As Prep’s president, Falkner will continue to promote the Fair Share program, to make sure its processes are “fair and clear and to evaluate its effectiveness.” He has no doubts about its effectiveness, calling the program “an enormous success. It gives all people access to education at the school.”

Further, he said that “as far as we know, we are the only private high school in the country who uses (Fair Share).” He said the school “works really hard to make sure people who want a Catholic education for their children can have it.”

The children of today are not that much different from those of 30 years ago when he started at Prep, Falkner said. “They still have to go to school, study and do homework.” What is different, he said, is that “there are more issues in society that are troubling, family issues, drugs and alcohol, sexuality, violence and harassment, which plague us more. We’ve given many inservices to teachers and students, to help them be aware.”

In spite of that, Falkner sees joy in today’s teens and hope for the future. “They’re great kids. They hunger for faith, family, knowledge and commitment. It still excites me to see the passion in them for what’s out there.”

The “passion for what’s out there” begins from within. To that end, Falkner has guided many retreats for Prep students. What the school gives them, he said, is a chance “for reflection in a society that does not value reflection. The kids enjoy retreats and are actively involved. It’s a chance for them to find God in all things and I hope I’ve inspired them to do that.”

Even though at one point in his own growing up years, Falkner thought he wanted to be a baseball player, he has “always loved school. I think most educators do.” Even more particularly, he loves Gonzaga Preparatory School. “It’s been 30 great years and I don’t regret any of them.”

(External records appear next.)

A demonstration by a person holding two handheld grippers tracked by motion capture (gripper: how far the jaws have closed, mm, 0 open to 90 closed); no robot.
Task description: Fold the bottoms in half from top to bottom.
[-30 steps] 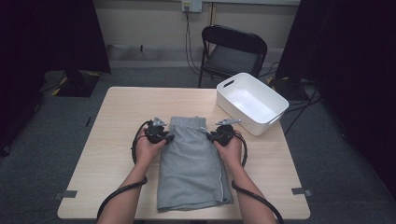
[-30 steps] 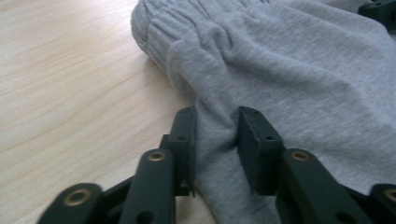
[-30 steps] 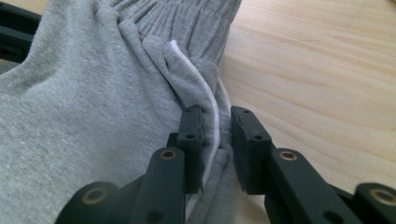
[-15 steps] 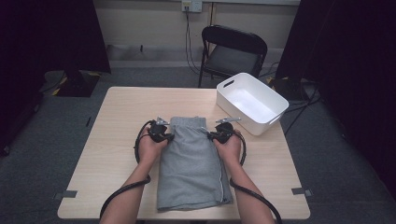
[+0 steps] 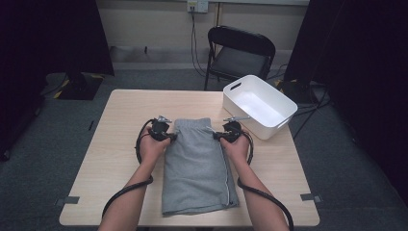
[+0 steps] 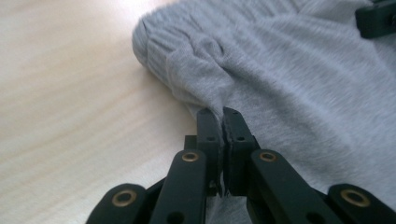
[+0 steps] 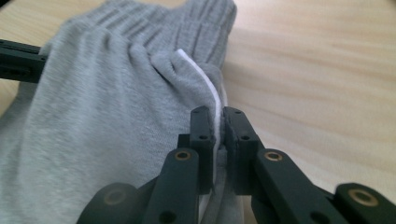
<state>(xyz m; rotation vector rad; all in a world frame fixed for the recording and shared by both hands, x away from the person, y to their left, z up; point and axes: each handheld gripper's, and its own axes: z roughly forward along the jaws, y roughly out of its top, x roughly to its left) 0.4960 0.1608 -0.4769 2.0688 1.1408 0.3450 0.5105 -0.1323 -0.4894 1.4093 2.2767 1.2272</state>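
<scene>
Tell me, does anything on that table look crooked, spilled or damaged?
Nothing stands out. The grey shorts lie folded flat on the table, each side edge pinched by a gripper, and the white bin sits upright and undamaged.

Grey shorts (image 5: 198, 161) with white side stripe; white bin (image 5: 258, 106); pale wood table (image 5: 115, 144); black tools

Both forearms were bare, with no sleeve showing on either. The left hand-held gripper (image 5: 169, 136) was black, topped by a small grey three-cornered plate, and a thick black cable looped out from it and trailed back along the arm. The right hand-held gripper (image 5: 216, 135) matched it: black body, grey plate, the same looping black cable. Close up, each pair of jaws was matt black, blocky at the tips with small dark screw holes, and hinged on flat black links fixed by brass-coloured rivets.
</scene>
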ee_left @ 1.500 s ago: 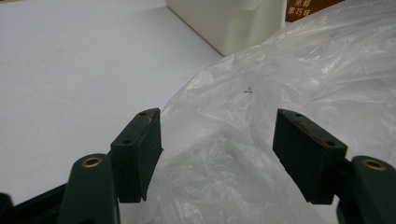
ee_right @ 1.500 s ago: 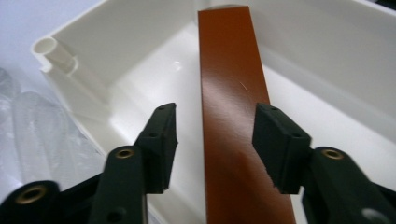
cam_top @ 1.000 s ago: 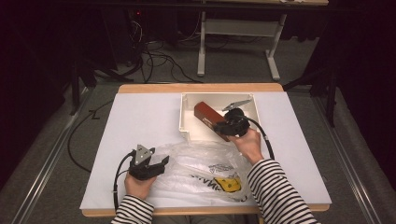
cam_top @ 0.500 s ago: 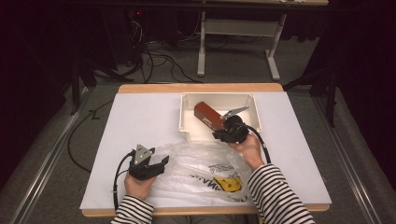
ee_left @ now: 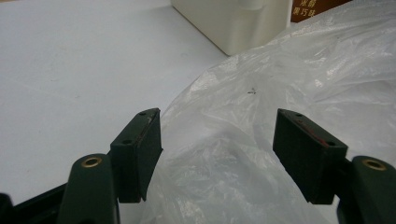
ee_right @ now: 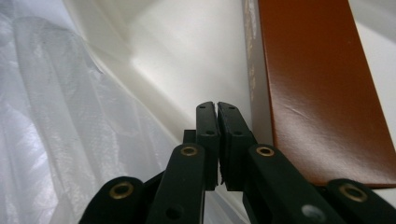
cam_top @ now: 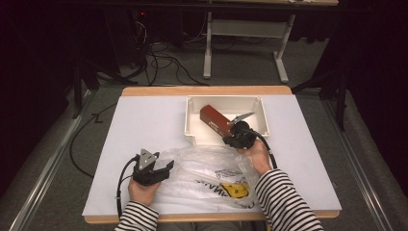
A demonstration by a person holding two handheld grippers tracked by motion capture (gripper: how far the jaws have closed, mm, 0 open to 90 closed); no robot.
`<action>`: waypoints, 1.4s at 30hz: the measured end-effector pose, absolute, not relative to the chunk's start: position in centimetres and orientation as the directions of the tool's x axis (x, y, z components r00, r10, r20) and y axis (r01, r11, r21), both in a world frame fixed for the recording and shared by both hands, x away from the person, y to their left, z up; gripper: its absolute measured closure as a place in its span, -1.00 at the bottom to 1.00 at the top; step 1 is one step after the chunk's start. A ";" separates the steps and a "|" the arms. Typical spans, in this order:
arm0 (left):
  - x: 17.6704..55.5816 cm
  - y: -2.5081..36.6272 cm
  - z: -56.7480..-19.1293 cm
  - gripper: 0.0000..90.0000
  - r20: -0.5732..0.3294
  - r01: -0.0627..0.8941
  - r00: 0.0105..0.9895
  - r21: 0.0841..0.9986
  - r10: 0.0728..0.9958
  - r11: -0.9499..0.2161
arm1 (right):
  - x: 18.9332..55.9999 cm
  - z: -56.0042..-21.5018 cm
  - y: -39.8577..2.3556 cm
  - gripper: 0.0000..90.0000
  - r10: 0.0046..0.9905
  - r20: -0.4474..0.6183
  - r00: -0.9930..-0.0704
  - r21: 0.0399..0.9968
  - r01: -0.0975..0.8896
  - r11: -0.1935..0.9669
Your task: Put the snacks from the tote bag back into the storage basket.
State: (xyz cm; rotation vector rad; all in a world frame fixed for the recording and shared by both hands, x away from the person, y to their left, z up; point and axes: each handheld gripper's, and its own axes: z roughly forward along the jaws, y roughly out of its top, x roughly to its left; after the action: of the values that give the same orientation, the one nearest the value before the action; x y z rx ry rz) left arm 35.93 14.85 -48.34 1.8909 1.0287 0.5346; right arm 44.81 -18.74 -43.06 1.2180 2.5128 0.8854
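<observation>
The right gripper (cam_top: 233, 132) has closed its jaws empty beside the smooth reddish-brown flat box (cam_top: 215, 119) in the white plastic rectangular tray (cam_top: 223, 100). At seven o'clock, the left gripper (cam_top: 162, 169) stands open over the crinkled clear plastic bag (cam_top: 207, 173).

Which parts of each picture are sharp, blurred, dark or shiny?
High view: the white table is brightly lit and the room beyond is dark. Left gripper view: the fingers are sharp, the plastic bag shows soft glare, and the white tray is slightly soft. Right gripper view: the fingers are sharp, and the brown box blurs farther off.
</observation>
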 end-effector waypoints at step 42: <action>35.9 15.1 -48.3 -0.27 -0.057 0.432 0.574 0.869 0.817 -0.242 | 47.7 -44.9 -19.9 1.00 0.834 0.044 -0.550 0.556 0.707 0.437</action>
State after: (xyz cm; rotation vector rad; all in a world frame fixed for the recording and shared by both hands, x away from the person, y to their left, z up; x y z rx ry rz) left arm 35.87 15.06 -48.34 1.8709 1.0125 0.5178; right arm 47.68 -19.94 -44.95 1.3422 2.4530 0.7782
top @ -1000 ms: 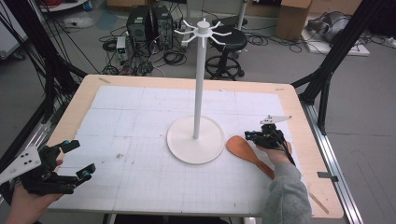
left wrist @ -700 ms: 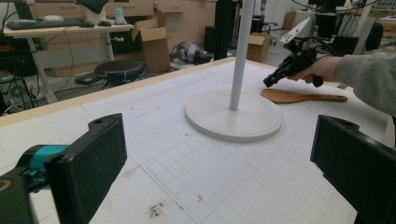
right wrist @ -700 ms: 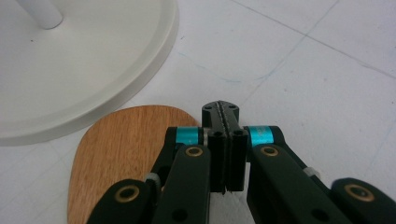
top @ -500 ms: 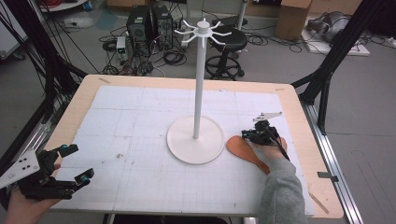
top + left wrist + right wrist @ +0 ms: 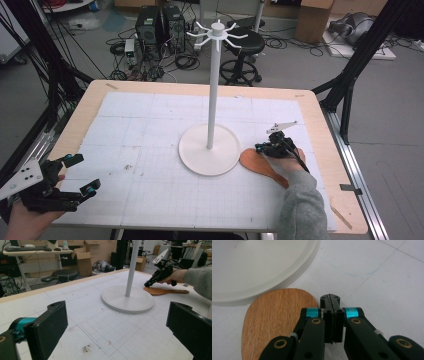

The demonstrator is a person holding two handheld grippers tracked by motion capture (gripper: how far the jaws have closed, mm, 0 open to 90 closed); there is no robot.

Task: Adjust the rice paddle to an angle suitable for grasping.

Falkner’s roots are solidly in the Spokane and Catholic communities. He grew up in the Spokane Valley. He attended both St. Mary and St. Paschal schools and graduated from Central Valley High School.

He attended the University of Washington for two years and graduated with a bachelor’s degree in English from Whitworth College. His two master’s degrees and his administrative credentials all were earned at Whitworth.

He and his wife, Vickie, will celebrate their 28th wedding anniversary in June. They have been members of Assumption Parish for 20 years, and she teaches third grade at Assumption School. The couple’s three children all are Prep graduates.

Falkner was named principal of the school the same year John Traynor was selected as president. As the first lay president of a Jesuit high school, Traynor symbolized “the lay faculty and staff carrying on the Jesuit mission. John had a great background in Jesuit education and was wonderful at that,” said Falkner.

Traynor is undergoing treatment for a brain tumor discovered last year. “He has been a good friend, mentor and colleague, and has done an excellent job as president,” Falkner said.

Falkner will no longer be involved with the day-to-day interaction with students, teachers and parents which he will miss, he said. However, Falkner will continue to support the school’s stance that every student “is important. We’re about life, and promoting life from the unborn to the elderly. That’s the strength of our faith; it’s a faith of life.

“I’ve been blessed to work for the church.”